Avec la popu­la­rité gran­dis­sante du titre, le nombre d’as­sis­tants augmente et, à la fin de Dragon Ball, en 1989, la maison d’édi­tion Shuei­sha réclame sans attendre une suite. Tori­shima accepte mais lui donne le nom de Dragon Ball Z, choi­sis­sant la dernière lettre de l’al­pha­bet afin de signi­fier que les aven­tures de Son Goku touchent à leur fin. C’était comp­ter sans le succès, plus grand encore, de cette suite au Japon mais aussi aux États-Unis et en France.

En 1990, Alioune Camara n’a que quatre ans. Dans sa valise pour les vacances au Séné­gal, il emporte une VHS compi­lant les dessins animés du Club Doro­thée. Parmi ses programmes, l’émis­sion de TF1 diffuse depuis 1988 une version censu­rée de Dragon Ball Z. Le jeune homme appré­cie « ses combats épiques, ses person­nages qui volent, se trans­forment et dont les coups sont trop rapides à suivre pour la caméra ». En gran­dis­sant, il se délecte aussi de son humour, « surtout dans Dragon Ball ». Dès 1992, plus d’1,5 million de Français regardent la série le mercredi matin. Le manga est traduit et publié dans l’Hexa­gone un an plus tard.

Qu’im­porte la violence dénon­cée par certains, la marque Dragon Ball s’im­pose et se décline en une foule de produits. « Il suffi­rait de marquer Dragon Ball Z sur une patate et on la vendrait », déclare alors Jean-Luc Nobleau, direc­teur commer­cial de la société de produits déri­vés Samou­raï. Après s’être chargé de mettre à l’écran les aven­tures du super guer­rier Broly en 1993, le studio Toei invente carré­ment une histoire en se conten­tant de consul­ter Toriyama pour le dessin animé Dragon Ball GT, sorti en 1996.
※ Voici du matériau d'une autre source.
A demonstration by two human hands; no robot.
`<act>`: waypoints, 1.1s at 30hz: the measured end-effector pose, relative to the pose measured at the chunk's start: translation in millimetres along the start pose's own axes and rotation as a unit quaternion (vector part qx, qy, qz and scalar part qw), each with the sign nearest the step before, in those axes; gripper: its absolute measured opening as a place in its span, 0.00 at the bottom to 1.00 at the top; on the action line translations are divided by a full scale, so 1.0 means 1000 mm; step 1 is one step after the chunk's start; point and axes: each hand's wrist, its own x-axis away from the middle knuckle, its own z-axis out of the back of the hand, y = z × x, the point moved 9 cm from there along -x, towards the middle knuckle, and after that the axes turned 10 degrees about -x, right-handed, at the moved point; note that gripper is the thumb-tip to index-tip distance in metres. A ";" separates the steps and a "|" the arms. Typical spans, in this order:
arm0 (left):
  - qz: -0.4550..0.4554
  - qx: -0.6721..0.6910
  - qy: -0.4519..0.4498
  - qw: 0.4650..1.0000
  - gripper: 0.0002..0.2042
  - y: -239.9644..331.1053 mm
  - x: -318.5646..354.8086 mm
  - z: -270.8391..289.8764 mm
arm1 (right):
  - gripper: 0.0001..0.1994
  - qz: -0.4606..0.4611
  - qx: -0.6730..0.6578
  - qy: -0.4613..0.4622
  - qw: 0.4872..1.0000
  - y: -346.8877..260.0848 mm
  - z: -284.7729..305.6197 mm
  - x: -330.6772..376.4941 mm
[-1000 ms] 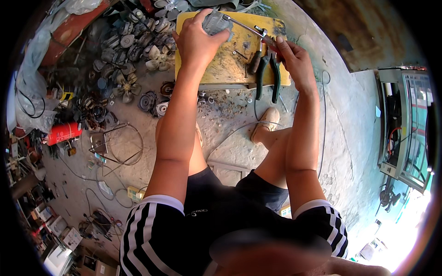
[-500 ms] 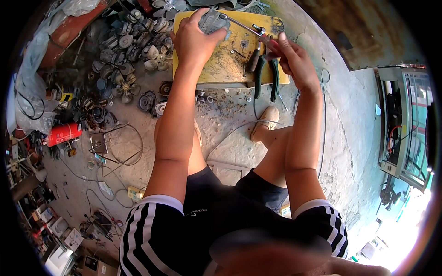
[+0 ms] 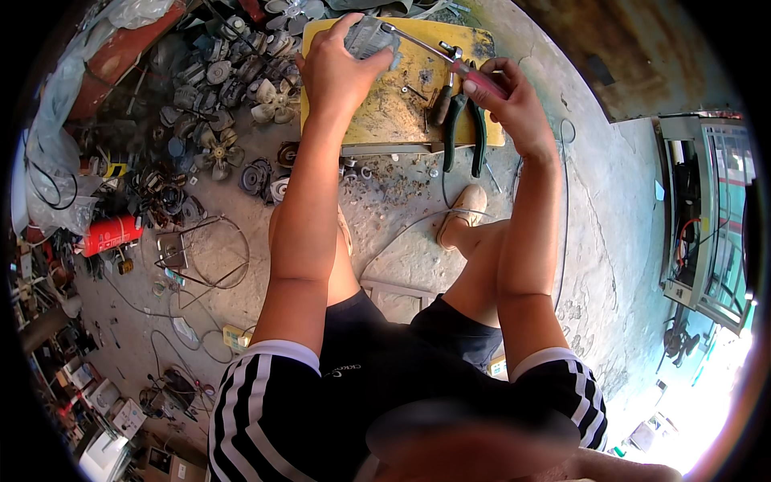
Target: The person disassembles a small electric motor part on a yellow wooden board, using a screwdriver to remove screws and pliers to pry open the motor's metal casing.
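My left hand (image 3: 339, 68) is closed around a grey ribbed metal part (image 3: 371, 38) at the far left of a worn yellow board (image 3: 401, 120). In my right hand (image 3: 514, 104) is a screwdriver-like tool with a red handle (image 3: 484, 83) and a long metal shaft (image 3: 422, 44). The shaft's far end touches or lies very close to the grey part. Below the shaft, pliers with dark green handles (image 3: 454, 132) lie spread on the board. Beside them rests a tool with a dark brown handle (image 3: 442, 104). Small screws (image 3: 415, 93) lie between my hands.
Heaped motor parts and fan blades (image 3: 275, 103) cover the floor left of the board. A red box-like object (image 3: 111, 234) and a wire frame (image 3: 213, 257) lie farther left. Cables (image 3: 401, 233) cross the floor near my foot. A metal-framed cabinet (image 3: 707, 217) stands at the right.
My right hand's fingers have shifted their grip on the red handle; the fingers are now raised and more of the handle shows. My left hand and the grey part stay nearly in place.
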 end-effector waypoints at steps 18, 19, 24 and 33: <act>-0.025 -0.008 0.007 1.000 0.29 0.006 0.001 0.001 | 0.24 -0.001 0.032 -0.029 0.999 0.008 -0.004 -0.002; -0.023 -0.014 0.005 1.000 0.29 0.005 0.002 0.002 | 0.22 -0.033 0.026 -0.023 0.999 0.007 -0.005 -0.001; -0.027 -0.020 0.004 0.999 0.29 0.007 0.002 0.000 | 0.24 -0.057 0.019 -0.079 0.995 0.021 -0.009 -0.003; -0.019 -0.017 -0.047 0.999 0.32 0.006 0.003 -0.008 | 0.20 -0.149 0.009 -0.089 0.985 0.033 -0.007 -0.001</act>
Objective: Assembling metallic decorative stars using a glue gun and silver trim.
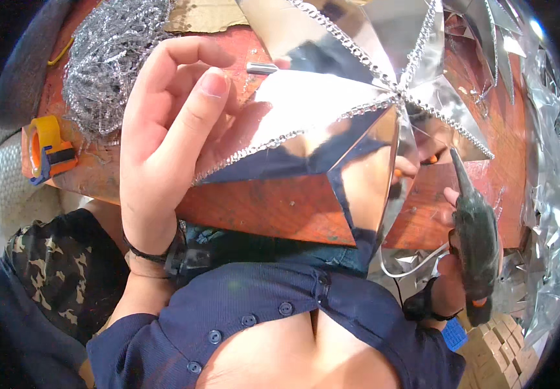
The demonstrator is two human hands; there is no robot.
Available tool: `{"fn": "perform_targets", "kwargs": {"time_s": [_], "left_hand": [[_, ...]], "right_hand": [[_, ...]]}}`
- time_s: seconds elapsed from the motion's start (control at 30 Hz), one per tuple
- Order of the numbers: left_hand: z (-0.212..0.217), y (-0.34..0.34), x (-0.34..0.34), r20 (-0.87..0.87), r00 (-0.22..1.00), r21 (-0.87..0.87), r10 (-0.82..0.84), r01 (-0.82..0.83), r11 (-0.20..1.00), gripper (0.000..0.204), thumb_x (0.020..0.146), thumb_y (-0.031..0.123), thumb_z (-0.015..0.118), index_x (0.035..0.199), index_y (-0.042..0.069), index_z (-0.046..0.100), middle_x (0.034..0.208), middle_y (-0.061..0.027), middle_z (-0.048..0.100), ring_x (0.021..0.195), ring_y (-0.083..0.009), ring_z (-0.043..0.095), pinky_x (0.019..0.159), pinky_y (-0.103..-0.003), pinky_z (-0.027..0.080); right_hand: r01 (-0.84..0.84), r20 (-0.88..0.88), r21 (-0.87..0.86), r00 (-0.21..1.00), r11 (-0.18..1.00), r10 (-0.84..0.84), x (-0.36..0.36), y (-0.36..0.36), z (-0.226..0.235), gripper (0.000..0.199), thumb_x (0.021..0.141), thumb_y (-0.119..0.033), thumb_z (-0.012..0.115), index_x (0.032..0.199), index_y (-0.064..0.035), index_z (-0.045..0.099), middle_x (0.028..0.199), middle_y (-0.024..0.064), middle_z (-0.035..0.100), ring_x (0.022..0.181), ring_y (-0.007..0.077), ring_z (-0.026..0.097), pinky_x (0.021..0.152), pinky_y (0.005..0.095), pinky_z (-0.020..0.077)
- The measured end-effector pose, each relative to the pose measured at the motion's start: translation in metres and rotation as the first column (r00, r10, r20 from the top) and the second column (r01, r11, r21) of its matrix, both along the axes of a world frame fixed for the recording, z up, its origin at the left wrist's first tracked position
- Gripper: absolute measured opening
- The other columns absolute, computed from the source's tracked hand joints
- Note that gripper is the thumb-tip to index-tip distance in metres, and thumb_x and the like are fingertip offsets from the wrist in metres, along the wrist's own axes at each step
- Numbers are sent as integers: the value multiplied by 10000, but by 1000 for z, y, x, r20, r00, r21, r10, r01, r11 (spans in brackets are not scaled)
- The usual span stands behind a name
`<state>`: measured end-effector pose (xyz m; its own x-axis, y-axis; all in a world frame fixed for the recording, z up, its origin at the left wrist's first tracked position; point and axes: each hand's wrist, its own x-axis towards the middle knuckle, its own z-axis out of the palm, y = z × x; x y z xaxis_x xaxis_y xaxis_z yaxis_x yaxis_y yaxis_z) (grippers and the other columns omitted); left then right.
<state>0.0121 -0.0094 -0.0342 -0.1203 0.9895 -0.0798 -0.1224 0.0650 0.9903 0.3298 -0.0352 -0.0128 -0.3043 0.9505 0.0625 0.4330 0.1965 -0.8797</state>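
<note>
My right hand (449, 283) is wrapped around a dark glue gun (477, 240), its thin nozzle pointing up toward a mirror-like silver star (306, 94). Bead-like silver trim (332, 120) runs along the star's ridges and meets at its centre. Over the star's left point hovers my left hand (173, 123), thumb and index finger bent and apart, with nothing visible between them. The other fingertips are partly hidden behind the thumb. Just beyond the index finger is a small pointed silver piece (262, 68).
A heap of silver trim (114, 61) lies on the red wooden table (267, 204) at the far left. Near it sits an orange and blue ring-shaped tool (49, 149). More shiny silver pieces (552, 149) crowd the right side. At left is a person's camouflage-clad leg (59, 266). A white cord (416, 267) hangs near the table edge.
</note>
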Motion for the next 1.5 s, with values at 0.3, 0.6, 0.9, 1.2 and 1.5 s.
{"fn": "perform_targets", "kwargs": {"time_s": [0.3,0.6,0.9,1.2,1.5], "left_hand": [[-1,1,-12,127,978,-205,-163,186,961,338,889,132,556,1182,46,410,1183,-56,521,1083,-103,514,885,-191,424],[-3,0,-7,86,993,-171,-79,93,981,285,901,152,580,1146,82,452,1099,-14,519,1015,-76,517,915,-209,411],[0,-1,-10,59,993,-182,-107,116,976,295,907,170,558,1149,47,442,1310,-74,441,1193,-124,447,1038,-250,321],[-1,0,-17,3,992,-189,-127,126,974,276,907,186,558,1120,45,452,1340,-83,431,1186,-111,446,1018,-233,330],[-2,-3,-18,11,993,-214,-118,118,970,298,917,183,542,1162,38,454,1246,-42,476,1135,-94,478,992,-234,357]], "right_hand": [[-316,172,425,948,848,268,3,2,1,903,617,-719,646,929,126,595,841,257,638,808,377,647,704,469,526],[-319,234,382,941,867,243,-5,4,6,745,576,-715,672,795,-15,541,688,127,640,721,305,660,750,456,533],[-225,155,408,972,885,176,-10,0,2,682,579,-648,719,795,-25,547,703,124,632,703,289,640,755,463,529],[-282,230,293,948,914,219,-7,2,3,584,586,-530,762,806,-32,550,709,114,630,721,298,635,785,472,522],[-337,44,493,930,802,364,9,4,-24,837,479,-731,715,896,-11,626,733,153,612,648,292,591,594,444,484]]}}
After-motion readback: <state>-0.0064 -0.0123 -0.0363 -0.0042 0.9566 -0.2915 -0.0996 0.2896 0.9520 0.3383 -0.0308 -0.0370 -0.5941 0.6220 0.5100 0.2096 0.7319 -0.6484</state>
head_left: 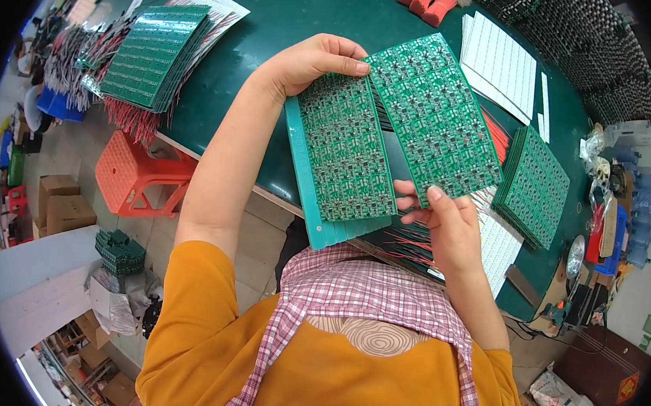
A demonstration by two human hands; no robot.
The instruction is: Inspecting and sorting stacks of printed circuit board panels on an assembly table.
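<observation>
My left hand point(314, 63) grips the top edge of a stack of green circuit board panels point(341, 163), held upright over the table's front edge. My right hand point(445, 223) pinches the lower edge of a single green circuit board panel point(435, 119), lifted off the stack and tilted to the right. Red wires point(413, 243) show under my right hand.
A dark green table point(293, 20) carries a fanned stack of green boards point(155, 55) with red leads at the left, another green stack point(534, 187) at the right, white sheets point(501, 64), and black trays point(593, 48). An orange stool point(135, 175) stands below.
</observation>
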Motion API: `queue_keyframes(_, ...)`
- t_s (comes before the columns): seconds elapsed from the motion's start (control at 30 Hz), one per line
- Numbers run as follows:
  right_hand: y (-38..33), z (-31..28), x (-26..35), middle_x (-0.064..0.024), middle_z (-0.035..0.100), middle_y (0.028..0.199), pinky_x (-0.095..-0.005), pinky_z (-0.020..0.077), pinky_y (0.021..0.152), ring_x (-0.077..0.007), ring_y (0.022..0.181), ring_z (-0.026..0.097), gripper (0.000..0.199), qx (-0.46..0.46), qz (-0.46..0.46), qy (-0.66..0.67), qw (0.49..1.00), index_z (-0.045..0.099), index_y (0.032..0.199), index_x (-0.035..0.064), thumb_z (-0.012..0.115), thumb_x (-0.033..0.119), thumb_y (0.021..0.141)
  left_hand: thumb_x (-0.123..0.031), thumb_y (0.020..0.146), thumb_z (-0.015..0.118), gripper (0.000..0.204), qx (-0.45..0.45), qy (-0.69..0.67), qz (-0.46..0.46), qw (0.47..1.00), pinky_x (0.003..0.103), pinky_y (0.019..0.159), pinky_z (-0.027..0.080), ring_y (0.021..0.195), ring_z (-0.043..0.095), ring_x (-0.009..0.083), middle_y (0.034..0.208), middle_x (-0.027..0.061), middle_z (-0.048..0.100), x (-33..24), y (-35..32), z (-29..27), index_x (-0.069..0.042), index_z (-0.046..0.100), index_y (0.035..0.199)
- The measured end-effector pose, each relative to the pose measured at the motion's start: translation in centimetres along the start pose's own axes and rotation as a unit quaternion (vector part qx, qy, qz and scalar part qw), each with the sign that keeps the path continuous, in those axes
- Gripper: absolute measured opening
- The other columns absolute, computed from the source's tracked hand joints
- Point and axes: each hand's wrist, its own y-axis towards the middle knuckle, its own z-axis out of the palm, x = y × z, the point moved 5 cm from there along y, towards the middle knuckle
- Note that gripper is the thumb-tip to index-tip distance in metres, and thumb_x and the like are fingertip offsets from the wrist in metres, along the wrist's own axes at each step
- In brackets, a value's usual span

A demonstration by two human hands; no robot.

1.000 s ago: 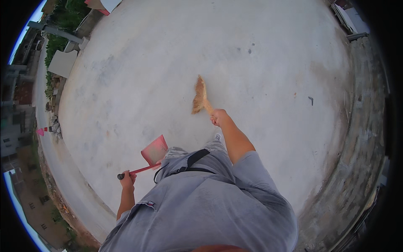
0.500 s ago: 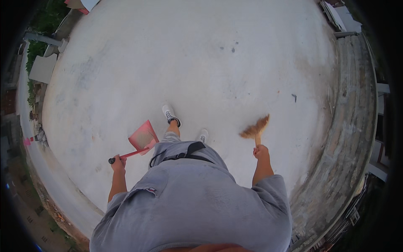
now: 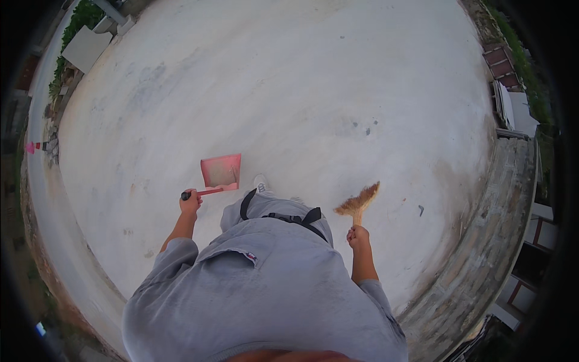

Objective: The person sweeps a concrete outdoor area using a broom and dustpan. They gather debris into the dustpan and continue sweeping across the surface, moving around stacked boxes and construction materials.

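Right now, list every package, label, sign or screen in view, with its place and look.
None can be made out on this pale concrete roof.
Left hand: holds a red dustpan by its handle.
Right hand: holds a straw hand broom.

I'm looking down on an open flat rooftop outdoors. The wide pale grey concrete slab (image 3: 313, 90) runs out to a low weathered stone parapet (image 3: 482, 241), beyond which I see green foliage (image 3: 75, 24), a reddish tiled roof edge (image 3: 500, 63) and the walls of neighbouring buildings far below.
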Motion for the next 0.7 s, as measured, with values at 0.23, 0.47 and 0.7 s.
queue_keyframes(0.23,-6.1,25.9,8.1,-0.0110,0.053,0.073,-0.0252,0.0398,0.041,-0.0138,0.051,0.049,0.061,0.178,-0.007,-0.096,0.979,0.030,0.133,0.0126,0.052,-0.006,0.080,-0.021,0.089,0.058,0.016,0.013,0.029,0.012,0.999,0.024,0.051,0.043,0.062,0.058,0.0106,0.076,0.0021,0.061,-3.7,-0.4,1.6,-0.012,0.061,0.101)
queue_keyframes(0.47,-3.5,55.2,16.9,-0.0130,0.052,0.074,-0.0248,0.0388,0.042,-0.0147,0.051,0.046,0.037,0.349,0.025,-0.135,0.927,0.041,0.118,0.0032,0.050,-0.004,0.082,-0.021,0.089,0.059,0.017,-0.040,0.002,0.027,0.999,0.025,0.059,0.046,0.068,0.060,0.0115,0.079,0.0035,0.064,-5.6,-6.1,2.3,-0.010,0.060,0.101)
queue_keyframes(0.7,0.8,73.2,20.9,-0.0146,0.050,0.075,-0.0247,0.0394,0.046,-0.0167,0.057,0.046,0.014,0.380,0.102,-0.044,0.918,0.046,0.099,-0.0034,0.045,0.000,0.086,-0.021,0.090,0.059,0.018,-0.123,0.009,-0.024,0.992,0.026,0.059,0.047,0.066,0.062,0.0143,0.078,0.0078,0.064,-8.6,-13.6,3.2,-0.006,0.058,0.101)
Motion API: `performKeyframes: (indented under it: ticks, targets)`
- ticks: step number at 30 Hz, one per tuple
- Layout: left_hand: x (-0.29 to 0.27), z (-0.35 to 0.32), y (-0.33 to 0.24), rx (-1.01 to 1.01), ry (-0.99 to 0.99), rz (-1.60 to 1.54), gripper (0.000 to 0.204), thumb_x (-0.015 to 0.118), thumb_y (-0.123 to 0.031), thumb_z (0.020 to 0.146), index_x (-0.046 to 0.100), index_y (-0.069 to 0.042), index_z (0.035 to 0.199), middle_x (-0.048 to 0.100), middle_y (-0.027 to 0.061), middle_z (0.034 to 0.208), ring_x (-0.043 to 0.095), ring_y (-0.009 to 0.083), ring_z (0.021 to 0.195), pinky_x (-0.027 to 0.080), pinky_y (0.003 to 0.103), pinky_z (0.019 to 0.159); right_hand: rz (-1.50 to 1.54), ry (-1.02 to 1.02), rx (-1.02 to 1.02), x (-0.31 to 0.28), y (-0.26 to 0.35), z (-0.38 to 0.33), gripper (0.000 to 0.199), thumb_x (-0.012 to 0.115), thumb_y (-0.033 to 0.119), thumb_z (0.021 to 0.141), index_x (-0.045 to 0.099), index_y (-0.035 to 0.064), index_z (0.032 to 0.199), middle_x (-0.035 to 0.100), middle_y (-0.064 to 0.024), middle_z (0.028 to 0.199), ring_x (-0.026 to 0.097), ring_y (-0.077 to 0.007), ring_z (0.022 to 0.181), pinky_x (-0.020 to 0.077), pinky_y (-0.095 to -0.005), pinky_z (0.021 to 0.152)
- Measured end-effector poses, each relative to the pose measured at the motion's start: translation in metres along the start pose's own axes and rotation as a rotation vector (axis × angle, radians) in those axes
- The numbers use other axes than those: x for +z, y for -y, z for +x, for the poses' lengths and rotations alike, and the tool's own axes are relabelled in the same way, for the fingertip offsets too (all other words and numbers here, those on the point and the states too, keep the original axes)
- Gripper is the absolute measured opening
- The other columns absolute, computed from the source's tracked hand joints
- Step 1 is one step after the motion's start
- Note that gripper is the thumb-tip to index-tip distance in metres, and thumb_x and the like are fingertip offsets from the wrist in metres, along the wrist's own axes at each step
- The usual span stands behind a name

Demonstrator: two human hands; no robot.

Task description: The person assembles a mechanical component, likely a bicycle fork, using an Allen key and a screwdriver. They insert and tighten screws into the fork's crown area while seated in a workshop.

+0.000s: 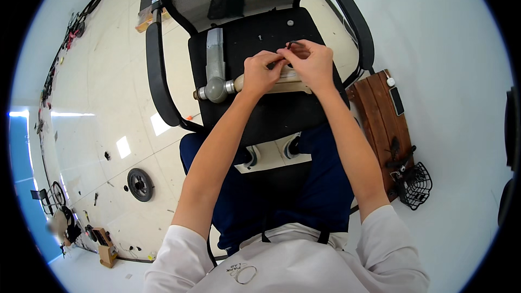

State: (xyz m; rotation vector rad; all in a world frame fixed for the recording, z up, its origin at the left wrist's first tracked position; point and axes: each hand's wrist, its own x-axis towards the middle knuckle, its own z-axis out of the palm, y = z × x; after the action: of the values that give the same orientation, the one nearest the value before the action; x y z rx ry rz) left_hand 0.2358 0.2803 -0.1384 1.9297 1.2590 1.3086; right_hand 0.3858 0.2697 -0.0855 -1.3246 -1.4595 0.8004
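Both hands meet over the black chair seat (271, 119) in front of me. My right hand (313, 65) is closed, pinching a small dark bent piece (293, 44) that looks like a hex key. My left hand (263, 71) has its fingers pinched together and touches the right fingertips; what they hold is hidden. Beneath the hands lies a beige elongated part (290, 85), joined through a metal ring to a grey rounded joint (216, 91) with a flat grey arm (215, 49). Farther back on the seat are a small screw-like piece (260, 37) and a small round metal piece (290, 23).
Chair armrests (158, 70) (353, 24) flank the seat. At right, a brown wooden board (377, 111) bears a phone (397, 101), near a black wire basket (417, 187). A small wheel (140, 185) lies on the floor at left. Another person (58, 225) is at the far left.
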Motion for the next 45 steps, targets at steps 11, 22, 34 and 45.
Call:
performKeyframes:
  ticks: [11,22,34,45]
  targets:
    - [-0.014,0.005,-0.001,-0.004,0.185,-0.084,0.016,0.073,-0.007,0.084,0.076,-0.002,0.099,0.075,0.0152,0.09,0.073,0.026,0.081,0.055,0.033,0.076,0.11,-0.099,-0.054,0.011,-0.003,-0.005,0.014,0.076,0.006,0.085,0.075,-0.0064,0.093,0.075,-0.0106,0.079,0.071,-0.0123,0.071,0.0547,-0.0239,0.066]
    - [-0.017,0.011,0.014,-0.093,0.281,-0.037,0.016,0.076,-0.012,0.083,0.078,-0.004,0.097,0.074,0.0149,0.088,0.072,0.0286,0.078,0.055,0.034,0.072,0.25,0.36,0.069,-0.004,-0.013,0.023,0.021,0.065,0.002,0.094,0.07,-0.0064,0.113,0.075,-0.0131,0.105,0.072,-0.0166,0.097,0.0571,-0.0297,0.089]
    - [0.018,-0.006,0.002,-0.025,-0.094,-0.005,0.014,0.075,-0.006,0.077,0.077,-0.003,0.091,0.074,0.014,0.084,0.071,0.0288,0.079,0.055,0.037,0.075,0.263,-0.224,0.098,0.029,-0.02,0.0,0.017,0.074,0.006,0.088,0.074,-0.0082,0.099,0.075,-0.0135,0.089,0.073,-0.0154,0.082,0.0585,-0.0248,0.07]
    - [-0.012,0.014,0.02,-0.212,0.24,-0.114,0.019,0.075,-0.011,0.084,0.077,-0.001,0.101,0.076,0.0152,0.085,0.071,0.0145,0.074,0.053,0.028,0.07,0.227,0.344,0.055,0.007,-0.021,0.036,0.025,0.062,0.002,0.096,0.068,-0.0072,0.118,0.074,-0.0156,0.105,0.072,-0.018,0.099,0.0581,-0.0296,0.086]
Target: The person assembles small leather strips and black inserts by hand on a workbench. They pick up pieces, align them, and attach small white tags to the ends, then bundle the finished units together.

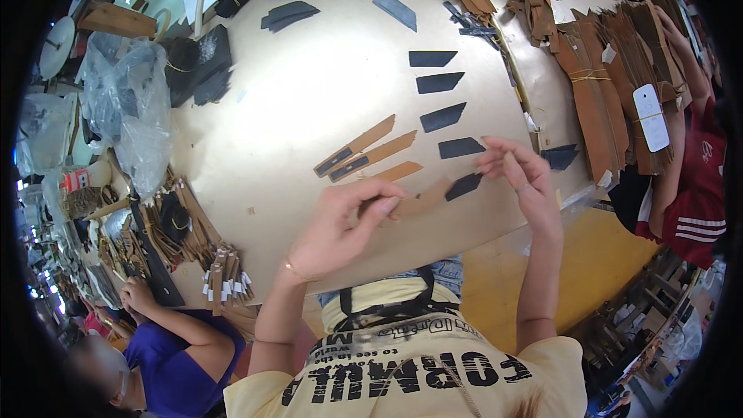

Cette année-là, TF1 arrête le Club Doro­thée et Toriyama pose la plume. Cela ne suffit par à tarir le vivier de fans qui étanche sa soif en ache­tant les nombreux jeux vidéo ou films de la licence. Pour Alioune Camara, Dragon­ball Evolu­tion (2009) est la seule ombre au tableau. Cet étrange film peu inspiré vient clore une décen­nie au cours de laquelle l’uni­vers de Dragon Ball s’est figé, Toriyama se concen­trant sur d’autres projets. Mais il donne en 2013 une nouvelle impul­sion à se licence en colla­bo­rant au film Dragon Ball Z: Battle of Gods, avant de reprendre le crayon pour écrire l’his­toire du manga et du dessin animé Dragon Ball Super (2015).

Ce nouvel opus dont les derniers épisodes sorti­ront en 2018 « réus­sit à s’ins­crire dans l’uni­vers de Dragon Ball tout en éten­dant la mytho­lo­gie », estime Alioune Camara. Si Toriyama a quitté Shuei­sha, « la tran­si­tion est en cours, et je trouve que le pari est plus ou moins réussi », ajoute-t-il. C’est aussi ce que semble indiquer le succès immé­diat de Dragon Ball Figh­terZ.


Couver­ture : Les person­nages emblé­ma­tiques de Dragon Ball Z. (Toei Anima­tion)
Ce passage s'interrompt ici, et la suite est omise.